Exercise material:
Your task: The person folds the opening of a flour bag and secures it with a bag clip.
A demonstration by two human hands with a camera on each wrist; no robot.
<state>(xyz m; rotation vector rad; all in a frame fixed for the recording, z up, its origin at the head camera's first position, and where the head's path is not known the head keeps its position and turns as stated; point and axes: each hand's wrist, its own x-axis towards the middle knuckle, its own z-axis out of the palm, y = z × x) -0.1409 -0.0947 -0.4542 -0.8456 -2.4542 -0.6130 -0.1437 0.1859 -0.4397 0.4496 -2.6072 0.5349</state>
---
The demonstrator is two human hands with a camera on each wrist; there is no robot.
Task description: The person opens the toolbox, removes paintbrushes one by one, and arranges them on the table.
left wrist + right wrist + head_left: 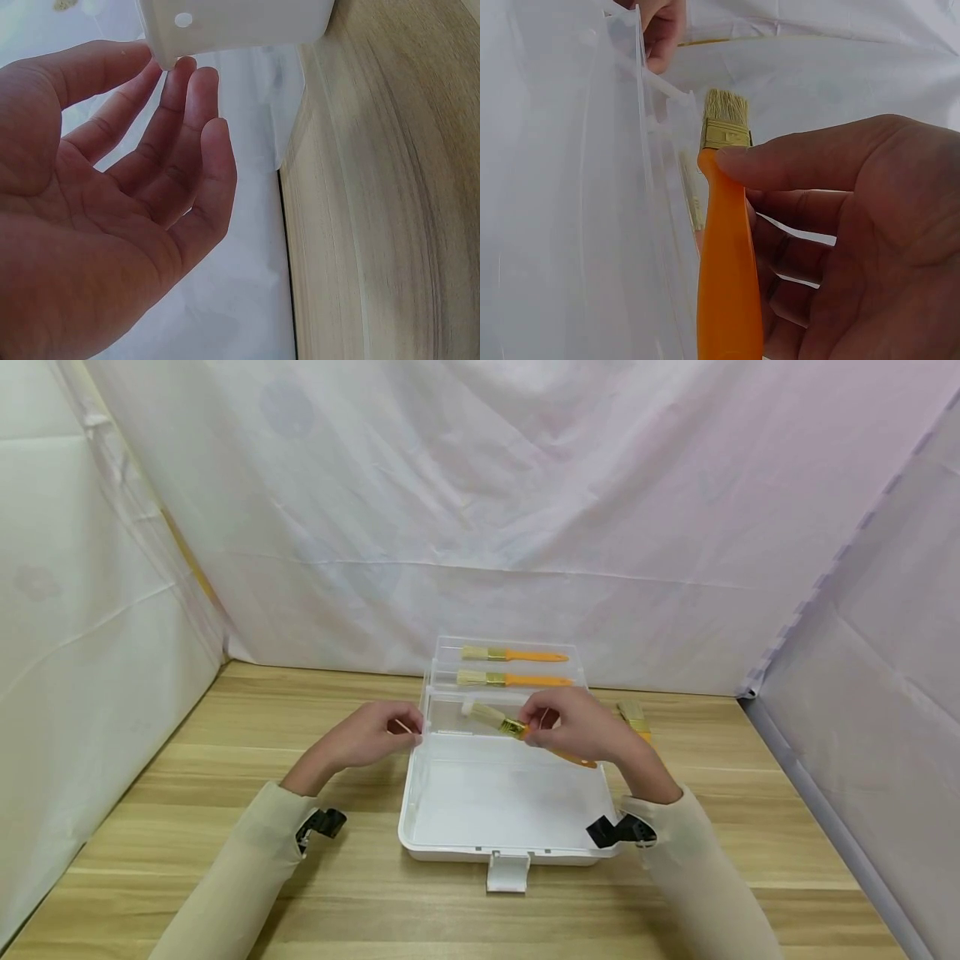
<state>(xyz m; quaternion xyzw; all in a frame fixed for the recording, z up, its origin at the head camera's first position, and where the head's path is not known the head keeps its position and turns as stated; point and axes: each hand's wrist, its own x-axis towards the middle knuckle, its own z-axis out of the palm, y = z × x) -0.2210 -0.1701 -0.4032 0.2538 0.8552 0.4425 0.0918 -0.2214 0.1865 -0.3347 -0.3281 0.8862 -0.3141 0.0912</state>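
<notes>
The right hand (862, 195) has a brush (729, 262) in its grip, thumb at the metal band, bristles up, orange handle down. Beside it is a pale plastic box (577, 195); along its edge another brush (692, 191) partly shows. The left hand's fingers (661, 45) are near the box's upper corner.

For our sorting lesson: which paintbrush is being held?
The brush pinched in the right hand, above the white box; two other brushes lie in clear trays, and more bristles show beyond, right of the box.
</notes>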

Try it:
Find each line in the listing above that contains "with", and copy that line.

Answer space:
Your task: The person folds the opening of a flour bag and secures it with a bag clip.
A demonstration by two human hands with a camera on each wrist; no robot.
The demonstrator is two human hands with a camera on each wrist; there is no robot.

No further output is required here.